Прошло несколько минут, пока Лина пришла в себя. Она медленно массировала виски, пытаясь как- то упорядочить то, что чувствует. Для сильного тепа вроде нее корабль, полный безумцев, был настоящим эмпатическим штормом. Их мысли, а главное – эмоции, проносились через ее голову словно пули. Ей приходилось быстро сшивать раны и отсеивать лишнее, работа была ювелирная и вряд ли кто -то менее опытный справился с таким напряжением. Вдох, выдох, но мы тут не играем в любимых! Она обхватила голову руками и подошла поближе к борту. Она чувствовала дыхание ледяного ветра, холодные капли стекали по ее лицу, по ее шее и рукам, стимулируя волокна сенситивных периферических нервов в ее теле. Шум моря помогал ей сосредоточится, помогал держать равновесие. Бригантина набирала ход, ветер усиливался и дышать становилось легче. Лина медленно развернулась к своему новому спутнику. Он обводил ее фигуру с ног до головы совершенно бестактным и оценивающим взглядом. Он смотрел так, словно понимал все то, что ей приходилось ощущать и это не вызывало в нем никакого сочувствия. Он смотрел на нее так, как смотрел на всех чужих. Даже ее внешность не оставляла в нем никаких приятных ощущений. У нее были темные, кудрявые, распущенные волосы ниже плеч, верхняя часть которых убрана с лица и стянута в хвост, стройная фигура и карие глаза. Чертам лица, пожалуй, чего- то недоставало – лицо выглядело немного болезненно, а кожа была бледновата для таких как она. В остальном, она воплощала в себе то, что другие назвали бы совершенством эльфийской скульптуры – что не изгиб – то мрамор. И это его бесило. Она воплощала в себе то, что его учили ненавидеть. Он не любил ничего совершенного, ничего манящего и притягательного. Вся эта показная безупречность вызывала у него отвращение. Но все было не так просто. В ее глазах читалась боль уставшей, надломленной женщины и Хедли пытался понять можно ли верить глазам этой телепатки или, подобно хамелеону, она показывает лишь то, что хочет.

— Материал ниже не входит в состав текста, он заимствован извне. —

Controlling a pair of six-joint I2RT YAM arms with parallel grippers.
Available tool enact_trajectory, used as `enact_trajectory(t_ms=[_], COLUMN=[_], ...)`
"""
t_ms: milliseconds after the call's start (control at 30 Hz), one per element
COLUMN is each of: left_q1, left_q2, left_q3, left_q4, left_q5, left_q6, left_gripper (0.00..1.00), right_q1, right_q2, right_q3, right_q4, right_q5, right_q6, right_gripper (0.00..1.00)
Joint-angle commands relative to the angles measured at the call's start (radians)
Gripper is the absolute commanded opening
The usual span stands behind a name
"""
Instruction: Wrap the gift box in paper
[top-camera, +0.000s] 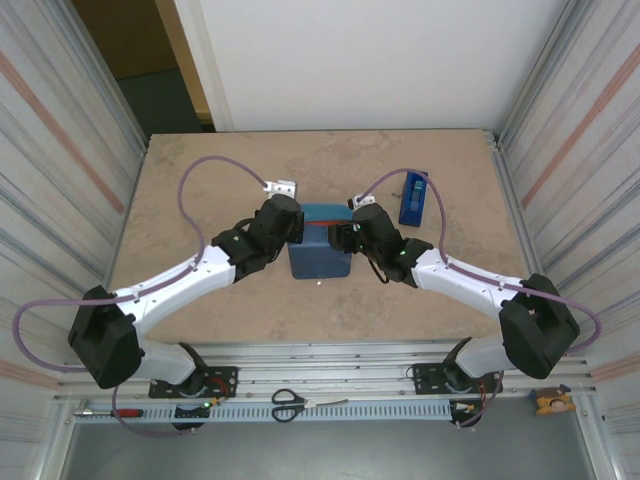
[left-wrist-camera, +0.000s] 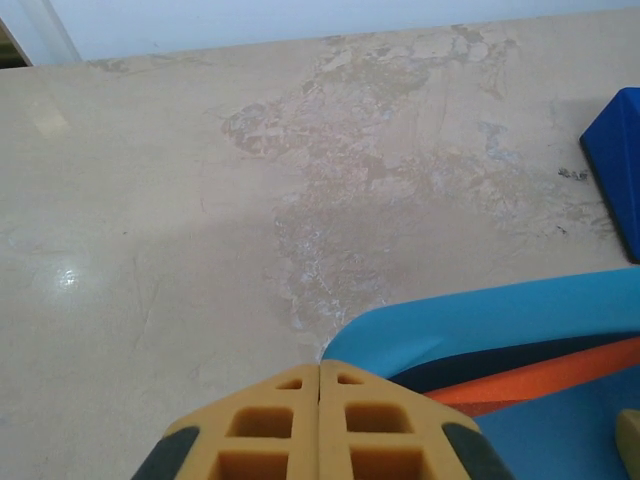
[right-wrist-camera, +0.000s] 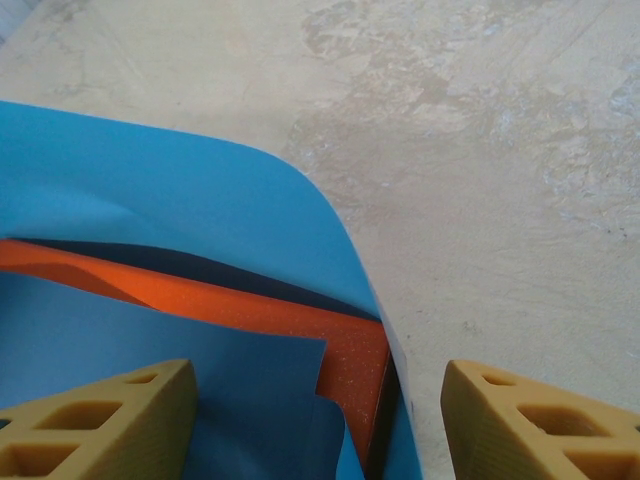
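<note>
The left gripper (left-wrist-camera: 320, 400) is by the left side of the gift box (left-wrist-camera: 560, 375). Its jaws are pressed together and hold nothing. The gift box sits near the middle of the bench (top-camera: 200, 180), with the paper (top-camera: 320, 258) folded loosely over it. The paper looks thin, light and floppy, so I think it pops open if let go. The box looks light and stiff. The loose flap by the box corner seems a good place to pinch. The right gripper (right-wrist-camera: 318, 368) has its jaws apart around that corner. A blue tape dispenser (top-camera: 413, 198) lies toward the right edge.

blue paper (right-wrist-camera: 190, 200), orange gift box (right-wrist-camera: 350, 350)
</note>
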Motion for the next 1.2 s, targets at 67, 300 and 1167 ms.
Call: enact_trajectory(t_ms=[67,300,1167], left_q1=[0.005,0.097,0.137], left_q2=[-0.072,-0.127,0.045], left_q3=[0.053,-0.012,-0.104], left_q4=[-0.013,-0.05,-0.063], left_q5=[0.029,0.336,0.37], left_q6=[0.03,0.04,-0.007], left_gripper=[0.41,0.92,0.84], right_q1=[0.01,0.008,-0.045], right_q2=[0.027,0.022,-0.032], right_q3=[-0.005,0.018,0.192], right_q4=[-0.151,-0.16,-0.227], right_q5=[0.016,0.008,-0.158], right_q6=[-0.001,-0.005,-0.059], right_gripper=[0.65,0.66,0.71])
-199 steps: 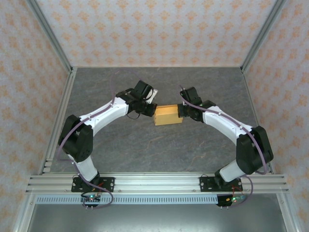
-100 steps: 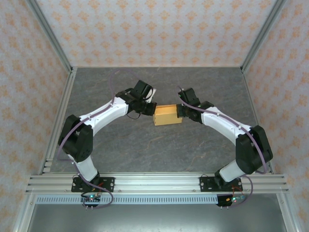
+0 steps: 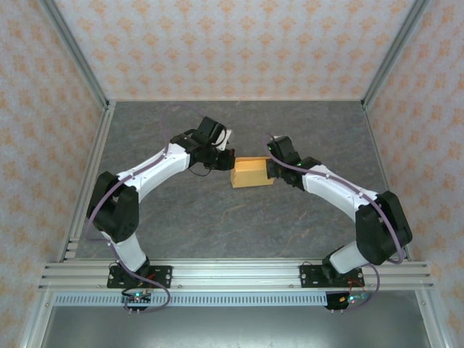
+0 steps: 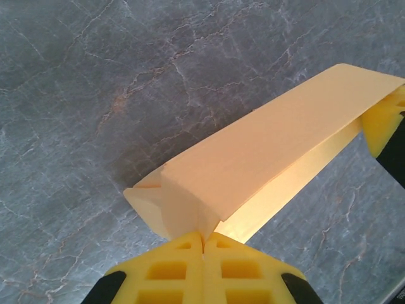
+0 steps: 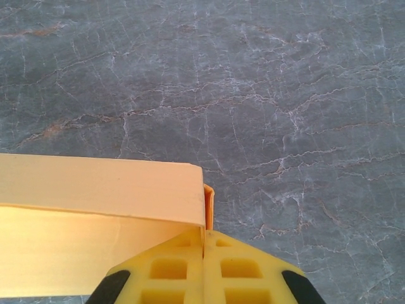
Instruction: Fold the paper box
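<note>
We see our right gripper (image 5: 203,244), yellow fingers (image 5: 164,269) pressed together, tips touching the paper box's (image 5: 95,209) right corner, grey marbled table (image 5: 253,95) beyond the box.

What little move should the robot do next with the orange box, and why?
Probably a small push inward by the left end effector. It is shut, with its tips against one end of the paper box, where a flap sticks out sideways. The right end effector, also shut, braces the other end, so the box shouldn't slide.
</note>
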Tool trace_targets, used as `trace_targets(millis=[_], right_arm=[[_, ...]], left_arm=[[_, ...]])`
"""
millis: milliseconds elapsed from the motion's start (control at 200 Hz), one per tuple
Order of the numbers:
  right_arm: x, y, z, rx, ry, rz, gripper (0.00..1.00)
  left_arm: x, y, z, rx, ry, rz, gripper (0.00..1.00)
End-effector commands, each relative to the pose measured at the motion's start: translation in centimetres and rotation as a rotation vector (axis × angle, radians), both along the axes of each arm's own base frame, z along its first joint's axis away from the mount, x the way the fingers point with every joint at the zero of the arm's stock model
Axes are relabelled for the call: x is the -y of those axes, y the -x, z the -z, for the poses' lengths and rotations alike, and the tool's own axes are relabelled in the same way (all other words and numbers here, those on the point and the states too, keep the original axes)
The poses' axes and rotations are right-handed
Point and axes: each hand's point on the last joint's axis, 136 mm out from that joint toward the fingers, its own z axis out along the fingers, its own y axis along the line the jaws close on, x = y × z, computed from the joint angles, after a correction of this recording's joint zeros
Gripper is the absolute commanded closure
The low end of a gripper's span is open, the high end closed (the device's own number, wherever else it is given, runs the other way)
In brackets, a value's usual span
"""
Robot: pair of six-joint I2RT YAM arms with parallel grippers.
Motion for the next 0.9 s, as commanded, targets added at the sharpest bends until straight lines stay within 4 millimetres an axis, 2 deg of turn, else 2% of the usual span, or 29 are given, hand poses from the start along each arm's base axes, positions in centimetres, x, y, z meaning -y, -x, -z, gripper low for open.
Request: trace_targets(millis=[0,320,540,711,896], right_arm=[[0.9,1.2,1.1,-0.033,0.034,0.013,0.99],[0.2,0.8,0.1,-0.026,-0.073,0.005,0.89],[0.7,0.4,-0.1,-0.035,-0.079,0.017,0.87],[0.7,0.0,0.1,-0.035,-0.077,0.016,0.94],[0.3,0.2,1.4,-0.065,-0.072,0.015,1.0]], left_arm=[[0.4,-0.2,-1.1,-0.002,0.071,-0.026,1.0],[-0.9,-0.3,0.9,-0.008,0.017,-0.055,1.0],[-1.1,0.0,1.9,-0.009,0.004,-0.034,1.0],[-1.2,0.1,1.9,-0.005,-0.005,-0.024,1.0],[-1.1,-0.1,1.1,-0.013,0.009,-0.048,1.0]])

– Не пытайся пролезть мне в башку, я это почувствую.
– Если бы я могла, я бы вскрыла тебя как яичную скорлупу. – Она весело улыбнулась. – Но ты не пускаешь меня и правильно делаешь. Как тебе это удается?
– Здесь, меж морского соленого воздуха, где ты находишь свои мысли? Я их не нахожу. Они тают, словно волны, обращающие камни в ветер. – Хедли поднял глаза к линии горизонта. Он не хотел ее оскорблять, но ничего не мог с собой поделать. – Я вижу кто ты, вижу из какой ты касты, вижу что ты не человек и мне это не нравится.

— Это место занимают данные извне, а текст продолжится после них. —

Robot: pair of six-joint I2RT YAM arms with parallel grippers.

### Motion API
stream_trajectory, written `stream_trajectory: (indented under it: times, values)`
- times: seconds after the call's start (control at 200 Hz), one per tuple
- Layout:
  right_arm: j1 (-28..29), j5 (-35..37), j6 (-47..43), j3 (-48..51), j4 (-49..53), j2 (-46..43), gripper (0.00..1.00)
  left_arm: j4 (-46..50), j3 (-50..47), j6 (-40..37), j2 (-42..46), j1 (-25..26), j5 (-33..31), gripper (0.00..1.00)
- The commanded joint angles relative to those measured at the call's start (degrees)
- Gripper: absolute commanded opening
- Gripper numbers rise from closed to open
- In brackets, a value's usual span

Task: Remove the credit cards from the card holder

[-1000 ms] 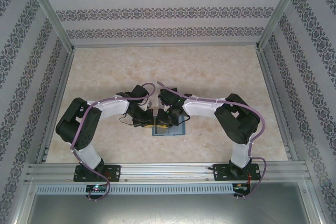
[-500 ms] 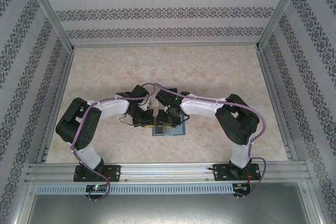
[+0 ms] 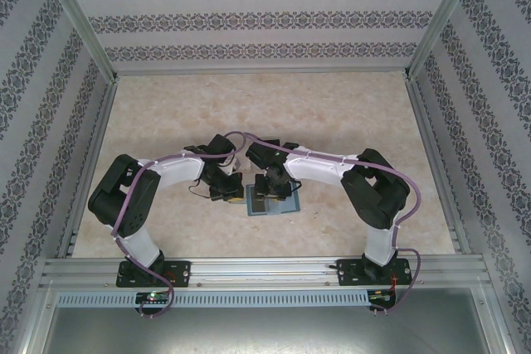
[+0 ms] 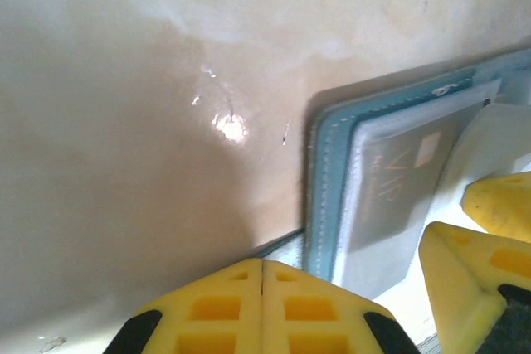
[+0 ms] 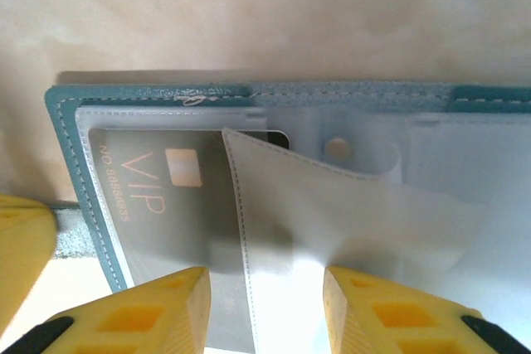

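The teal card holder (image 3: 284,208) lies open on the table between the two arms. Its stitched teal edge (image 5: 65,134) frames clear plastic sleeves. A grey credit card (image 5: 158,201) marked "VIP" sits in the left sleeve, also seen in the left wrist view (image 4: 404,184). One clear sleeve flap (image 5: 332,213) curls up over the middle. My right gripper (image 5: 265,304) hangs open above that flap, one finger on each side. My left gripper (image 4: 262,269) is shut, its tips at the holder's left edge (image 4: 319,172).
The beige marble-look table (image 3: 265,113) stretches away behind the holder. Patterned walls and metal posts (image 3: 79,31) close it in on three sides. The right gripper's yellow fingers (image 4: 473,263) sit close beside the left gripper.
My right gripper's jaws have spread apart over the holder. The holder has shifted slightly to the right. The left gripper has stayed shut in place.
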State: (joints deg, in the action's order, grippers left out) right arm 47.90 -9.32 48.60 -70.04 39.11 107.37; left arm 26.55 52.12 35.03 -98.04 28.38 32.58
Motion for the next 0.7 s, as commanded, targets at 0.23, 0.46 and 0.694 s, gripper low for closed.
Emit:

О, это заставило ее сильно разозлиться.
– Ну прости меня, сопляк с полудиких, что я тебе не нравлюсь. Ты оплатил свой долг и можешь больше со мной не разговаривать.
– Зачем ты здесь? Зачем аристократка вроде тебя плывет на встречу смерти, рискуя каждую минуту и не получая ничего взамен?
– Думаешь я родилась в особняке и носила шелковые платья? Ты еще глупее, чем я думала, сопляк, раз не замечаешь ничего дальше собственного носа! Думай что хочешь, я не хочу и не буду тебя в чем то убеждать.
Он глянул на нее, но не задержал дыхания. Его больше волновала его догорающая сигарета, чем она.
– То, что было в трюме – это было жестоко. Ты только продлеваешь их мучения, а это совсем ни к чему. Они этого не заслуживают.